▸ ACTIVITY
Print the records below from the first line through the line containing "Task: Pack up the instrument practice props", both included, word for word.

Saved entries:
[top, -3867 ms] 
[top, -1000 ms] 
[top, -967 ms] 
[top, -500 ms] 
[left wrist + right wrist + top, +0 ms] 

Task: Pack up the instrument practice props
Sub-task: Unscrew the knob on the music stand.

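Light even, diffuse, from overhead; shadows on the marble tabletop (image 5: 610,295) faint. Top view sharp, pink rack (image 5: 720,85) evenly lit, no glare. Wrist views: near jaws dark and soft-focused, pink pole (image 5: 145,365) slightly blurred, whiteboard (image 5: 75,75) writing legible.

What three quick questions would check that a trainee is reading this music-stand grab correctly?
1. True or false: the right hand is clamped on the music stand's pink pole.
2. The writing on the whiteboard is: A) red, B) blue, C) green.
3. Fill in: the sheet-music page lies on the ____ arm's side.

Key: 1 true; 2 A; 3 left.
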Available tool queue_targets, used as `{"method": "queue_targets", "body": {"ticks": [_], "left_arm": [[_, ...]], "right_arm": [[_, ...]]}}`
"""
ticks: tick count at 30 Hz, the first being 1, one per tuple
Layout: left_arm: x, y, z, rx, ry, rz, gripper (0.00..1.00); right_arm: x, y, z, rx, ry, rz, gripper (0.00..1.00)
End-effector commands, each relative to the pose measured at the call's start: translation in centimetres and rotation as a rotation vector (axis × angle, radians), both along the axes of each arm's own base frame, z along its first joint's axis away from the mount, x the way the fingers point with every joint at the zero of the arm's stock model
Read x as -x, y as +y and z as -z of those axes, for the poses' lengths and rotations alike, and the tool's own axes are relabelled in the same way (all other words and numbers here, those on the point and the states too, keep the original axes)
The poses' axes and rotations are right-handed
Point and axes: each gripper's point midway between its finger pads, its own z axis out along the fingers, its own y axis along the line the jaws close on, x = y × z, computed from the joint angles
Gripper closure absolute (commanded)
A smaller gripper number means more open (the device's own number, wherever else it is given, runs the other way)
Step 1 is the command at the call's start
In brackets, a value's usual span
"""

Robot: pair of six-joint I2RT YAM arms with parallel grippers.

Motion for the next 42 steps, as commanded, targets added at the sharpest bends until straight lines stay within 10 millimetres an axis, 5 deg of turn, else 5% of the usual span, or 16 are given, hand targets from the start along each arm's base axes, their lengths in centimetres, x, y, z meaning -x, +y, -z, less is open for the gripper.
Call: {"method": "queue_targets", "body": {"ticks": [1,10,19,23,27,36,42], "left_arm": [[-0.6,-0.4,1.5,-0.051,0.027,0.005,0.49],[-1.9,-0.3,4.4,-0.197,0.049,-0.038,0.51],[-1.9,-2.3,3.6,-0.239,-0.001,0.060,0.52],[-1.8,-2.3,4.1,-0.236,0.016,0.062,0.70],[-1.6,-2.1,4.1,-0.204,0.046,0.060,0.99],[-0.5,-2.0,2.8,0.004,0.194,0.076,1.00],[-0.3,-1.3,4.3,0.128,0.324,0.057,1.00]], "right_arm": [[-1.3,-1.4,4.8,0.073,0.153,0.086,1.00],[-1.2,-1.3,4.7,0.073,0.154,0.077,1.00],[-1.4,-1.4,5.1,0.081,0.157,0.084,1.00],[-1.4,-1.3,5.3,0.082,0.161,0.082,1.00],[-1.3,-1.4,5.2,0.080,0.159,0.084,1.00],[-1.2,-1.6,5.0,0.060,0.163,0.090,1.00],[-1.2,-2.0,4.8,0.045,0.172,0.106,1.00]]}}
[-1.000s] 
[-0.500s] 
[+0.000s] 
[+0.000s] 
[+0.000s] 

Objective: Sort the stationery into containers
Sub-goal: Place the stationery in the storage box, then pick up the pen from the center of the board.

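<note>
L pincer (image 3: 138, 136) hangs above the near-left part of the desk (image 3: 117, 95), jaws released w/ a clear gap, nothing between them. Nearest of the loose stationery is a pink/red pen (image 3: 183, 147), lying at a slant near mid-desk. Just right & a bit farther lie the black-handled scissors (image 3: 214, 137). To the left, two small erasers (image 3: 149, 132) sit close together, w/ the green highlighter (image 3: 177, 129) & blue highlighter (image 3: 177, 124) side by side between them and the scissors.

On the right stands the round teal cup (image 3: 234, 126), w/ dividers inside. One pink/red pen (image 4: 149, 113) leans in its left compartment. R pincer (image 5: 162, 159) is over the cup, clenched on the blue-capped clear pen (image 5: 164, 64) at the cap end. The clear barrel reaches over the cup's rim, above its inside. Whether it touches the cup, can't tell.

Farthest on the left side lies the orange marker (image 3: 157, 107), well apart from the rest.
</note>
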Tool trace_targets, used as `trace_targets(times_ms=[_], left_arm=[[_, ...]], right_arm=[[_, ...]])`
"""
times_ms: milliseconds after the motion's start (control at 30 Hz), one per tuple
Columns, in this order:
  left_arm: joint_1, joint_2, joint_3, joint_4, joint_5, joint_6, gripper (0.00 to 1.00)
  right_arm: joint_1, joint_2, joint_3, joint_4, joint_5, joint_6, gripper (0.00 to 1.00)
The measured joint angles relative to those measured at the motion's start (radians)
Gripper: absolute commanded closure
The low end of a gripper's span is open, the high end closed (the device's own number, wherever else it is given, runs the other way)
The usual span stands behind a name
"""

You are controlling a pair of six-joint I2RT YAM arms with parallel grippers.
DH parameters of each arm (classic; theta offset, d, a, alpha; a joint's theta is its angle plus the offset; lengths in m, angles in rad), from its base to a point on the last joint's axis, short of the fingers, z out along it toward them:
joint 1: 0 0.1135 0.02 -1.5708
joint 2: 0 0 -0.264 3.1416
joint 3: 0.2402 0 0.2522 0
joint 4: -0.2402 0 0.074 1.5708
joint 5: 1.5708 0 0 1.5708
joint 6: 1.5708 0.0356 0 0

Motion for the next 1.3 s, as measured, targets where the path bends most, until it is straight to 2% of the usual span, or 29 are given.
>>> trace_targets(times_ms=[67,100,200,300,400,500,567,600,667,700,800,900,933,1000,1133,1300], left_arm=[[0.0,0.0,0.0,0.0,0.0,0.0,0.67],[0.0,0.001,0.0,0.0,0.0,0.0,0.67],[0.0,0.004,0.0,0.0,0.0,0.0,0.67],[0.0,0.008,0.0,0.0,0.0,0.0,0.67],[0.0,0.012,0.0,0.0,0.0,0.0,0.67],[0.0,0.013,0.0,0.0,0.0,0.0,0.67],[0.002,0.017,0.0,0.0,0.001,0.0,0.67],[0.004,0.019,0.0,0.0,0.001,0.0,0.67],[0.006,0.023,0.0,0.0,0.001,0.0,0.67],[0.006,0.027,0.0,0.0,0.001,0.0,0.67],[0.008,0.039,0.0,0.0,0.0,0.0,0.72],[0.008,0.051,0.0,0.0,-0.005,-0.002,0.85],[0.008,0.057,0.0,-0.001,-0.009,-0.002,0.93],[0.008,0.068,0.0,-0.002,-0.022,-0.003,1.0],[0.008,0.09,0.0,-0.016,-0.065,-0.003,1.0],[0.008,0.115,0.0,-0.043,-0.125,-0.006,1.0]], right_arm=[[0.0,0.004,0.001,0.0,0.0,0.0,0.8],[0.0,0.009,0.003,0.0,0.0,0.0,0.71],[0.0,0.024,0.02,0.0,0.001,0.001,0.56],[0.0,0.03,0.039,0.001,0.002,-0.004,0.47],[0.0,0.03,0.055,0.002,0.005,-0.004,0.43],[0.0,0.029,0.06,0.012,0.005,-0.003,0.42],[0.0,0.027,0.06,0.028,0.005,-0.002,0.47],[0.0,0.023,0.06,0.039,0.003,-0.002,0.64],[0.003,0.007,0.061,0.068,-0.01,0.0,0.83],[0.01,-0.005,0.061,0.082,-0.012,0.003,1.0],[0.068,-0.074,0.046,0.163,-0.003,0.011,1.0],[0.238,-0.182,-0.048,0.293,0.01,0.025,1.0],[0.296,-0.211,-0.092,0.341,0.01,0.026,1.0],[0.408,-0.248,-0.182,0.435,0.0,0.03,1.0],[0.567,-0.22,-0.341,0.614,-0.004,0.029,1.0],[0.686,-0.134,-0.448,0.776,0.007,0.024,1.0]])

▸ RESPONSE
[top, -3867 ms] 
[top, -1000 ms] 
[top, -967 ms] 
[top, -500 ms] 
[left wrist + right wrist + top, +0 ms] 

Task: Pack up the instrument practice props

This exercise requires no further response.